Assigned task => From the first entry to the last, copy everything exactly except the pictures.
───── Materials provided ─────
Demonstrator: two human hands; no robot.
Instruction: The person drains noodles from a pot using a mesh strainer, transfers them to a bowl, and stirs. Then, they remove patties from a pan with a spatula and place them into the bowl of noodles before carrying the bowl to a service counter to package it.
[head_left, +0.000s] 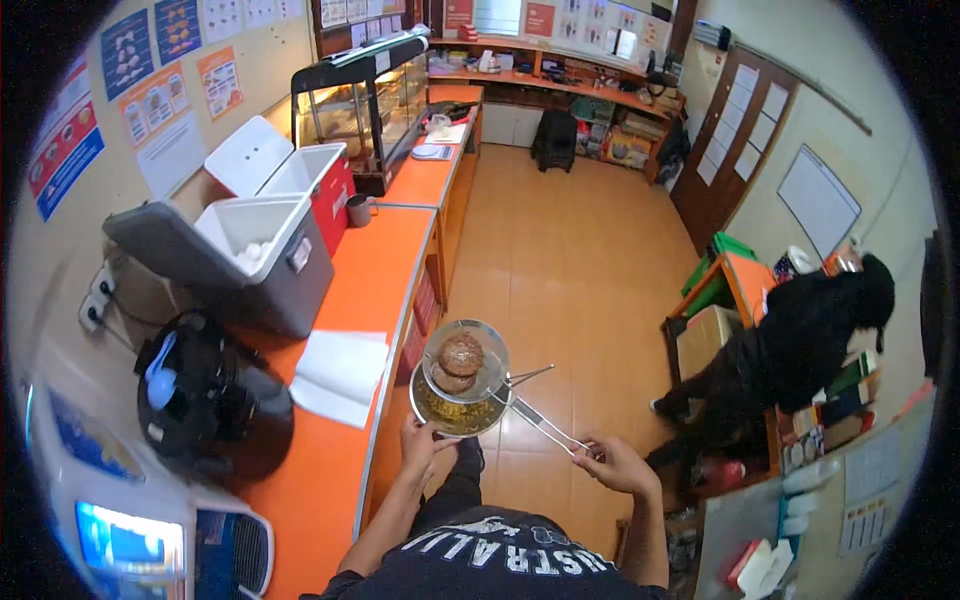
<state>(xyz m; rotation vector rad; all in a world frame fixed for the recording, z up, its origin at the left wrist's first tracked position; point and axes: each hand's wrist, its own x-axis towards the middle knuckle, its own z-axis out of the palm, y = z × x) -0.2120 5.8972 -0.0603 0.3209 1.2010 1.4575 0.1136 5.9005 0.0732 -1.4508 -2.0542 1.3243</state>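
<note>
My right hand (614, 464) is closed round the wire handle of a mesh strainer (494, 362). Round brown pieces of food (460, 356), like patties or doughnuts, lie in its mesh; their exact kind cannot be told. Beneath the strainer is a round metal bowl (416, 408) with yellowish, speckled contents (450, 412). The strainer partly covers the bowl. My left hand (422, 446) grips the bowl at its near left rim. A thin metal rod (532, 374) sticks out to the right beside the strainer.
Along the left runs an orange counter (345, 290) with an open book (340, 375), a grey cool box (285, 290), a red cool box (330, 205), a mug (358, 210) and a black cooker (200, 400). A person in black (800, 340) bends over a table at right.
</note>
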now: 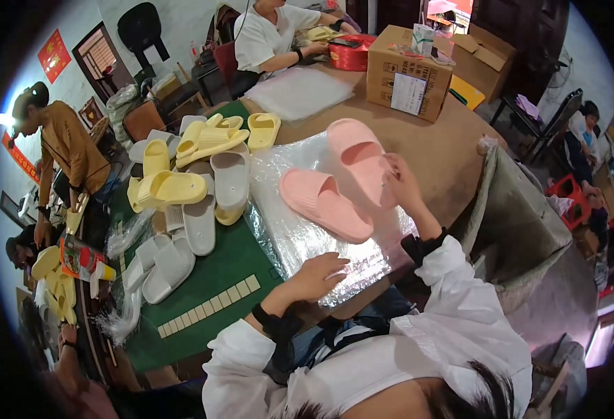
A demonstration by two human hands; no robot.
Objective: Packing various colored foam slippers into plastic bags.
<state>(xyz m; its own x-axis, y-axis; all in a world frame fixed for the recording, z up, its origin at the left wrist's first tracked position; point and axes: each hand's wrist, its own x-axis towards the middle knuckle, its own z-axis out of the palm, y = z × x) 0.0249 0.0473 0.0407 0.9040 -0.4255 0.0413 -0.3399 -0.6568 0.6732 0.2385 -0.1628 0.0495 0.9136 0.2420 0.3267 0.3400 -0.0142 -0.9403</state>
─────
Result =>
Demonstrator: two human hands; no robot.
Instruction: The person drains noodles from a pot using a mesh strainer, transfers them to a bowl, and stirs. Then, they remove patties from a pan with a spatula and place them into the bowl of noodles before carrying the bowl to a service counter to package it.
[head_left, +0.000s] 
<state>(xyz m; rotation vector rad; all in a world frame fixed for the recording, z up, its origin at the left wrist's first tracked position; point and axes: each hand's wrist, its own x-axis towards the middle knuckle, its own z-axis out of the palm, y = z × x) -0.2120 5.8972 -0.0603 0.3209 1.2010 1.4575 0.1136 5.9005 0.0732 -1.4508 -2.0542 1.3243</state>
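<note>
My right hand (614, 464) is closed round the wire handle of a mesh strainer (494, 362). Round brown pieces of food (460, 356), like patties or doughnuts, lie in its mesh; their exact kind cannot be told. Beneath the strainer is a round metal bowl (416, 408) with yellowish, speckled contents (450, 412). The strainer partly covers the bowl. My left hand (422, 446) grips the bowl at its near left rim. A thin metal rod (532, 374) sticks out to the right beside the strainer.
Along the left runs an orange counter (345, 290) with an open book (340, 375), a grey cool box (285, 290), a red cool box (330, 205), a mug (358, 210) and a black cooker (200, 400). A person in black (800, 340) bends over a table at right.
</note>
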now: 
A demonstration by two human hands; no robot.
Objective: Packing various colored foam slippers into plastic bags.
<state>(xyz m; its own x-axis, y-axis; all in a world frame fixed for the recording, z up, its origin at the left wrist's first tracked position; point and axes: each hand's wrist, its own x-axis towards the middle knuckle, its own z-axis out of the palm, y = z × x) 0.0249 0.0473 0.0407 0.9040 -0.4255 0.0413 -0.3399 -0.6568 0.6732 0.2385 -0.1628 0.0495 0.9136 0.2420 0.3267 0.3400 -0.0142 -0.9403</state>

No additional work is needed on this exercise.